(Directions): Look through the material below for "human". Copy every line that contains it.

(Data shown):
* * * *
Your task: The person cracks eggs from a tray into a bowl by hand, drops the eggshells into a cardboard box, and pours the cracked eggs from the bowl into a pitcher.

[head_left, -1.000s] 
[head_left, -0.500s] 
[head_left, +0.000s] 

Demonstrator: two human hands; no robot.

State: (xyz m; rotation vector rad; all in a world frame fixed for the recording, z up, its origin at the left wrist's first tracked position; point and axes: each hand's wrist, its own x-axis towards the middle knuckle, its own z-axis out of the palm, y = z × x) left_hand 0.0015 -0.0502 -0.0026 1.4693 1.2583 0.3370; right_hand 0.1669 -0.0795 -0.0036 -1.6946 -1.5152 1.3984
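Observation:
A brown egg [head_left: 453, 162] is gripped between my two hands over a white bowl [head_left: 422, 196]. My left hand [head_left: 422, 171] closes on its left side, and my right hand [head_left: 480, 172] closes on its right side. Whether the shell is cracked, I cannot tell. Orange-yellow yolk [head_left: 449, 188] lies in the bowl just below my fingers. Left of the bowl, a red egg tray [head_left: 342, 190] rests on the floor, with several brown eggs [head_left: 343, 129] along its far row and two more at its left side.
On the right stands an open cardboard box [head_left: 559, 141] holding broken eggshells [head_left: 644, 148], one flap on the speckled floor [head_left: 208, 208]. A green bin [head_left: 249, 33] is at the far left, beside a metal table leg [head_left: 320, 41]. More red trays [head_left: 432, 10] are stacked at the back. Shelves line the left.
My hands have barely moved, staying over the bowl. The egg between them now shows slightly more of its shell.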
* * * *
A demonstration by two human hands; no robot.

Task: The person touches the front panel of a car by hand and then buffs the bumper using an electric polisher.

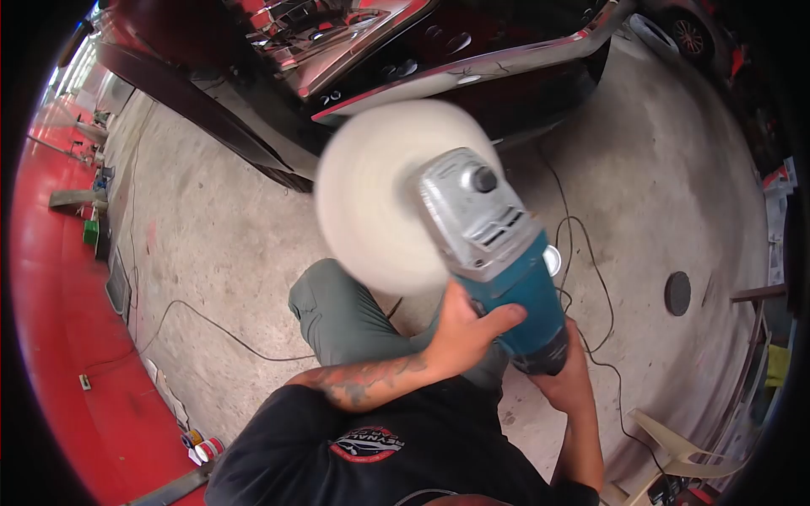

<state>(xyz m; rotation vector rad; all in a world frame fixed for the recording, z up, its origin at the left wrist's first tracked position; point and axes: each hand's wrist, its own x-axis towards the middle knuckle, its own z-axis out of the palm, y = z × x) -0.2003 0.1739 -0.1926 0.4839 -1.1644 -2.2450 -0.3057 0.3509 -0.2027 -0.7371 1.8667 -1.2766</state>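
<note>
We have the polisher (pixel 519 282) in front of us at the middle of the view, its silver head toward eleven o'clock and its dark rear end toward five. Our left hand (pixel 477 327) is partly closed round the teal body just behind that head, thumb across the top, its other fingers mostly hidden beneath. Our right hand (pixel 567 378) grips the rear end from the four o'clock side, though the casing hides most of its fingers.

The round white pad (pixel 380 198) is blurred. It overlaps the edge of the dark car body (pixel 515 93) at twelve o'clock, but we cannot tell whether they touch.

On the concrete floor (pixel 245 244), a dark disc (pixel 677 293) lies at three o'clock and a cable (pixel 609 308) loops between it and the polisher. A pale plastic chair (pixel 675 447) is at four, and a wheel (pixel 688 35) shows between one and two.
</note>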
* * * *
(Response to the exercise):
Demonstrator: two human hands; no robot.
A demonstration by two human hands; no robot.

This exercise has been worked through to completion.